Infrastructure as Code with Terraform
How infra as code tools can make your cloud life easier
Code:
The script used in this intro is here.
Prerequisites
Some familiarity with what cloud is and an AWS account to follow along(free tier will suffice).
Why you absolutely want this
You want to deploy resources on a cloud provider like AWS, easy right, just go through all their individual menus , select all individual configs and done. Now do it again in a different environment.
The above one was a dev environment, now replicate it in UAT.

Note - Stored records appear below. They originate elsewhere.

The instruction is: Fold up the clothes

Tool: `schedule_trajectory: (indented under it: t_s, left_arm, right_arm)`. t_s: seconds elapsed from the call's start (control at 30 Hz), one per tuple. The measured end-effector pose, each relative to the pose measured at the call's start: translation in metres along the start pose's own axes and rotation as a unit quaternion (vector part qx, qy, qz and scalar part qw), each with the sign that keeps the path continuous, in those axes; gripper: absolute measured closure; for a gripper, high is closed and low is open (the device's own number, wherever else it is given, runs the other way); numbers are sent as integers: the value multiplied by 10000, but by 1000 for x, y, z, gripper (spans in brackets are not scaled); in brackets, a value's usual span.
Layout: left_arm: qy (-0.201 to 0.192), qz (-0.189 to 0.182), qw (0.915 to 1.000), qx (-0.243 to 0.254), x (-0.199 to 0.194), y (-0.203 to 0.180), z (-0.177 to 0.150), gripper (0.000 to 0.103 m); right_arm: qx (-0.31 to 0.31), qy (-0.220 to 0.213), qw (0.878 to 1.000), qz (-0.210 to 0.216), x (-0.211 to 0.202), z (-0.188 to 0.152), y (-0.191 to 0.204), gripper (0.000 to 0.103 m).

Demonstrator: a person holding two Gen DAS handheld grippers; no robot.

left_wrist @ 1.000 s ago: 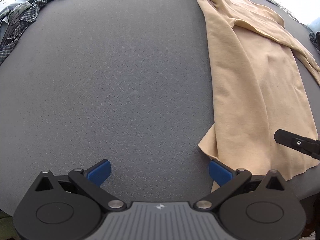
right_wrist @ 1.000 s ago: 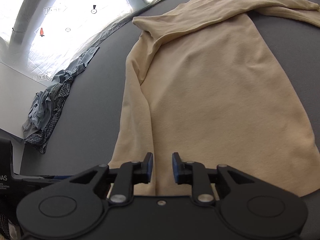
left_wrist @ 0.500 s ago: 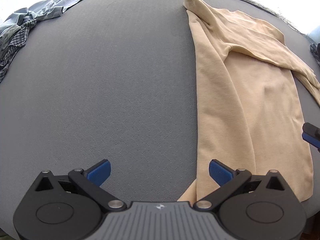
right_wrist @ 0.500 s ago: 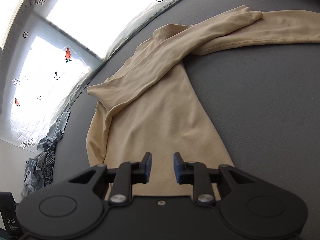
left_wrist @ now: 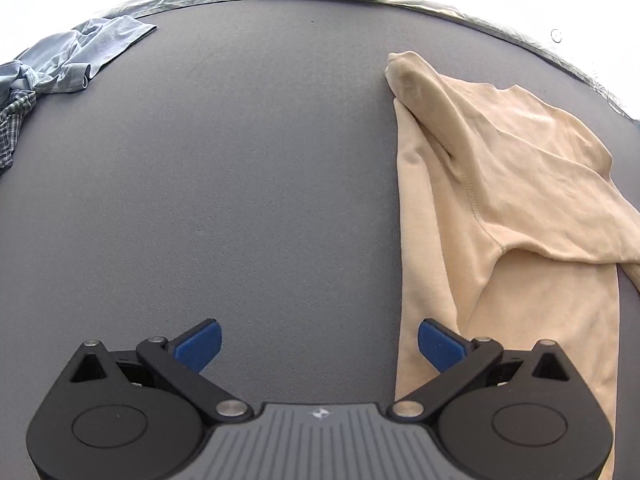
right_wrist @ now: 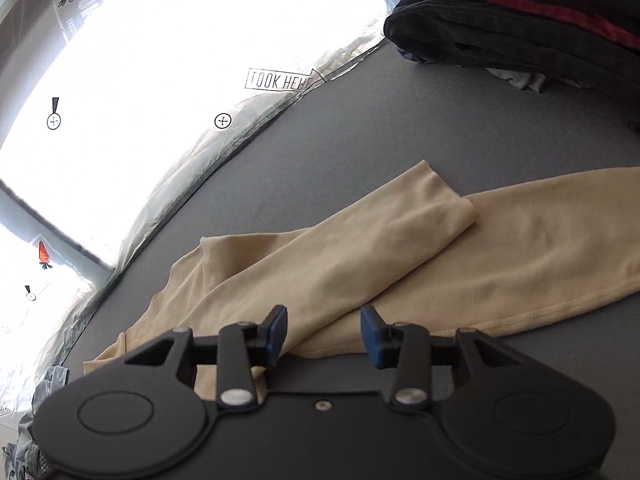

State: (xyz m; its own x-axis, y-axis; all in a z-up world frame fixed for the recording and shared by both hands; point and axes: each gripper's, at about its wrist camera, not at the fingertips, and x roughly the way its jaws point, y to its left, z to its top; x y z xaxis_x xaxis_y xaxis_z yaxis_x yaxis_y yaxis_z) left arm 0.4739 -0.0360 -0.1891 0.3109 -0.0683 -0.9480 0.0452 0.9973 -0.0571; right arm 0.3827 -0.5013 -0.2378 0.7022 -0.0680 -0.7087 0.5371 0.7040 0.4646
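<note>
Two grippers: both empty
Left gripper (left_wrist: 318,344): jaws spread wide over bare grey table (left_wrist: 240,200), beside the shirt's long edge
Right gripper (right_wrist: 323,336): jaws opening, nothing between; aimed at crossed sleeves (right_wrist: 360,248), probably for the next fold
Beige long-sleeved shirt (left_wrist: 500,200): flat on table, half-folded lengthwise

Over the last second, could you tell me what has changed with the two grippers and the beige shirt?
The right gripper has swung from the shirt's body up to its crossed sleeves, and its jaws, nearly shut before, are opening with nothing pinched between them. The left gripper has slid along the shirt's edge towards the shoulder. Unchanged: the left jaws are wide open and empty, the beige shirt lies flat on the grey table, and the blue clothes pile is untouched.
</note>
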Motion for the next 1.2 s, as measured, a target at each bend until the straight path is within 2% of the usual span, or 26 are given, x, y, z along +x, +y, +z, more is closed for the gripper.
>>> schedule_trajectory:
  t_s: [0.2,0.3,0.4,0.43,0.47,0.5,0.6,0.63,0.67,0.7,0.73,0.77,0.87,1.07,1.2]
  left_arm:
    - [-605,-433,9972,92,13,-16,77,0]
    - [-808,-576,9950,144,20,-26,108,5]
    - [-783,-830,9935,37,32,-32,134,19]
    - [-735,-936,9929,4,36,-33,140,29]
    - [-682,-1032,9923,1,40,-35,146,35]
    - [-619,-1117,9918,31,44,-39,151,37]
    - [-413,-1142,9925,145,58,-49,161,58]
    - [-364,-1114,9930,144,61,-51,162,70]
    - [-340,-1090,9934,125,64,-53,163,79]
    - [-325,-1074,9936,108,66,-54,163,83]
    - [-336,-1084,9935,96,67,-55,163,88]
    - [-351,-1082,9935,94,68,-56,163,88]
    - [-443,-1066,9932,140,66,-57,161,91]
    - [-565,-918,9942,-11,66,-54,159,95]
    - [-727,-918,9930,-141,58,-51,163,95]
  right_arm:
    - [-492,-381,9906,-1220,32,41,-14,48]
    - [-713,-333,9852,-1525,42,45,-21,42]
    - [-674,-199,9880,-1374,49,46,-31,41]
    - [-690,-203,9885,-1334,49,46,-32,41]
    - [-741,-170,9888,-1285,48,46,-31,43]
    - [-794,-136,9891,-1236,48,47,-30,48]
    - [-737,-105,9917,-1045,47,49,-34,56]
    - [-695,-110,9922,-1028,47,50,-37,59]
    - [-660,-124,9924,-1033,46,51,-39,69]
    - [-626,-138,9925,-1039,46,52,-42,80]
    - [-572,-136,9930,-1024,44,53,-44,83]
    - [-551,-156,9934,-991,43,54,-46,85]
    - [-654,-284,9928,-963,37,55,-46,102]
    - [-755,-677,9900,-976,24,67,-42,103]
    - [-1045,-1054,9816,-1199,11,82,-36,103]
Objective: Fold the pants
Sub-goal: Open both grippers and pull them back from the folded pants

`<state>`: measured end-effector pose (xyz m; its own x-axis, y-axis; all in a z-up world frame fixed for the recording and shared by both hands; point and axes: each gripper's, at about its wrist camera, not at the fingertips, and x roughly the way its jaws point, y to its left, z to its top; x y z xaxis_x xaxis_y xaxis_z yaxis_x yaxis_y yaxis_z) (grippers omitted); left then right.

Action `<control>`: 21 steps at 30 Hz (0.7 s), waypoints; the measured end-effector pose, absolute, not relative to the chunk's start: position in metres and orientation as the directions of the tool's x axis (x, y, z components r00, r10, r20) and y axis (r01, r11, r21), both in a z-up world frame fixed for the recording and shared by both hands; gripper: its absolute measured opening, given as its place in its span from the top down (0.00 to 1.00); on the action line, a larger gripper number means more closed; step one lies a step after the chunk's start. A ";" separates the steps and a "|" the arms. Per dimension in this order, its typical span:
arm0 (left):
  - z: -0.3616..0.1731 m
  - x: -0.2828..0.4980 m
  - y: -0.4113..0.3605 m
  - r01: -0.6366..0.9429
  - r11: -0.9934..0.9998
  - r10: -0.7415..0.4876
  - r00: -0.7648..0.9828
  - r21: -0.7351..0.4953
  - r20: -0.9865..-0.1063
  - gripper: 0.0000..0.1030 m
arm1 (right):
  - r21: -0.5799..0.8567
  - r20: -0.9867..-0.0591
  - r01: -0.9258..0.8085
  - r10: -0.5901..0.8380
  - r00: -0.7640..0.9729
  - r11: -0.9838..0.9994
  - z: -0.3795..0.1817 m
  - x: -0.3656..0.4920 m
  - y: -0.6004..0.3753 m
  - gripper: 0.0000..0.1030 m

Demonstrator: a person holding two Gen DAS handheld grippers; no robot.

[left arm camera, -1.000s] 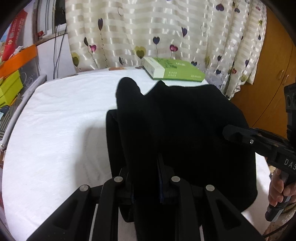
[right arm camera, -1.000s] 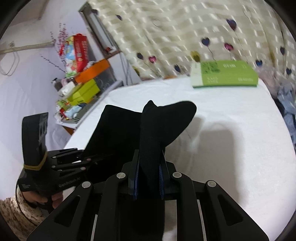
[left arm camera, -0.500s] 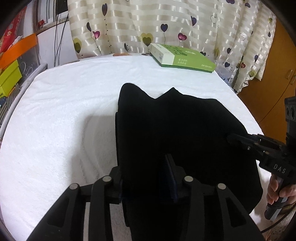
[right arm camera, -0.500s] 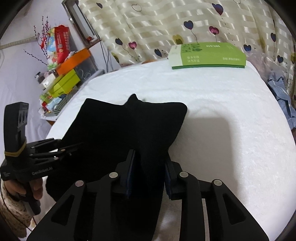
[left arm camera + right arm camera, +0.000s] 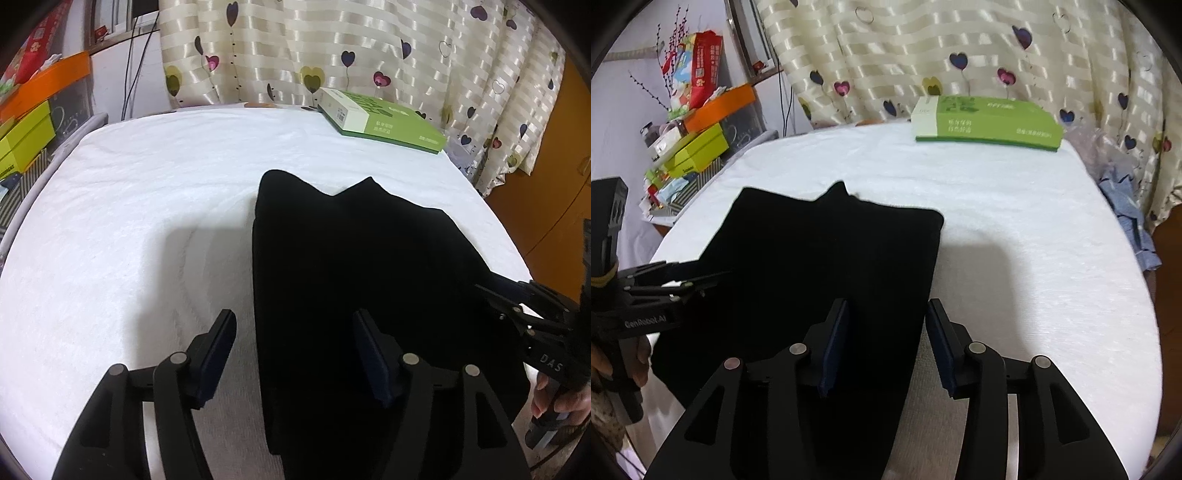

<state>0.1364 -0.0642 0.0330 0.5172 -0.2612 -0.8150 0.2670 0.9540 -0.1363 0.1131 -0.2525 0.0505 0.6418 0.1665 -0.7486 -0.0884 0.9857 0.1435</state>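
Note:
The black pants lie folded flat on the white-covered table; they also show in the right wrist view. My left gripper is open, its jaws apart over the pants' left edge. My right gripper is open, astride the pants' right edge. Each gripper shows in the other's view: the right one at the pants' right side, the left one at their left side.
A green and white box lies at the table's far edge, before a heart-patterned curtain. Stacked boxes stand on a shelf to the left. A wooden cabinet and blue cloth are to the right.
Both grippers were shut on raised pants fabric; they lowered it onto the table and opened, letting go. The pants now lie flat.

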 end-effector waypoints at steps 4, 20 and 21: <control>0.039 0.125 -0.065 0.251 0.963 -0.224 0.546 -0.098 -0.807 0.34 | 0.134 -0.719 -0.077 0.150 0.678 0.988 0.065 0.094 -0.248 0.57; 0.056 0.033 -0.065 0.191 0.981 -0.120 0.661 0.012 -0.741 0.34 | 0.065 -0.730 -0.060 0.088 0.677 0.996 0.059 0.011 -0.207 0.47; 0.054 0.029 -0.064 0.190 0.982 -0.124 0.657 0.004 -0.744 0.34 | 0.059 -0.735 -0.051 0.078 0.674 0.997 0.056 0.008 -0.205 0.47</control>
<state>0.0288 -0.0641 0.0544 0.6567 -0.1241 -0.7439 0.1904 0.9817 0.0043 0.0077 -0.2051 0.0559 0.6738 0.0776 -0.7348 -0.0509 0.9970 0.0586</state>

Or let's say we wanted to change some configuration and test the outcome. The changed configuration didn't work and now you want to rollback to the previous version. Oh wait, you don't have a version control for this. . And we start to see how tedious it starts to get to manage things.
This is where infrastructure as code tools come into the view. Using a infrastructure as code tool like Cloudformation or Terraform makes life easier for everyone. This article will talk about Terraform.
Terraform allows you to provision and manage resources across multiple cloud providers using .tf files. It has an open source version and is very easy to setup and install.
The installation instructions can be found here. You can verify the installation by the terraform -v command. It should print out a valid terraform version.
Providers
Terraform has the concept of providers, these are analogous to cloud providers in the real world, think AWS, Azure, GCP. The entire list can be found here. We need to use the aws provider. Create a main.tf file and add the following code snippet:
terraform {
required_providers {
aws = {
source = "hashicorp/aws"
version = "4.39.0"
}
}
}
Fire up a terminal and run the terraform init command. You should see that the aws provider gets installed and a few new files are created. Terraform uses these files to maintain a state of the resources.
Provider configuration.
We need to give access to terraform to your aws account.
Add the following snippet to your .tf file. The access key and secret key can be found in the security credentials settings of AWS and should be replaced here.
provider "aws" {
# Configuration options
region = "ap-south-1"
access_key = "accesskey"
secret_key = "secretkey"
}
Resources
Resources are exactly what they sound like, they are the infrastructure you keep in the cloud. Resources in terraform follow the resource "resource_name" "identifier" convention. The ami id used in the below command needs to be obtained from the aws console. We use a t2.micro instance because it's free tier eligible.
resource "aws_instance" "my-first-terraform-ec2" {
ami = "ami-074dc0a6f6c764218" # ap-south-1
instance_type = "t2.micro"
tags = {
Name = "ubuntu"
}
}
Enter the terraform plan command to see what changes will be made by terraform to the environment. Now, run terraform apply once you are happy with the changes. Your EC2 instance now shows up in the aws console.
Make sure to run terraform destroy at the end, else you will have a huge AWS bill soon.
The command will clean up the resources managed by terraform. There is a lot more you can do with terraform, if you want me to write about it, do let me know.
Hope you enjoyed the read. Questions welcome.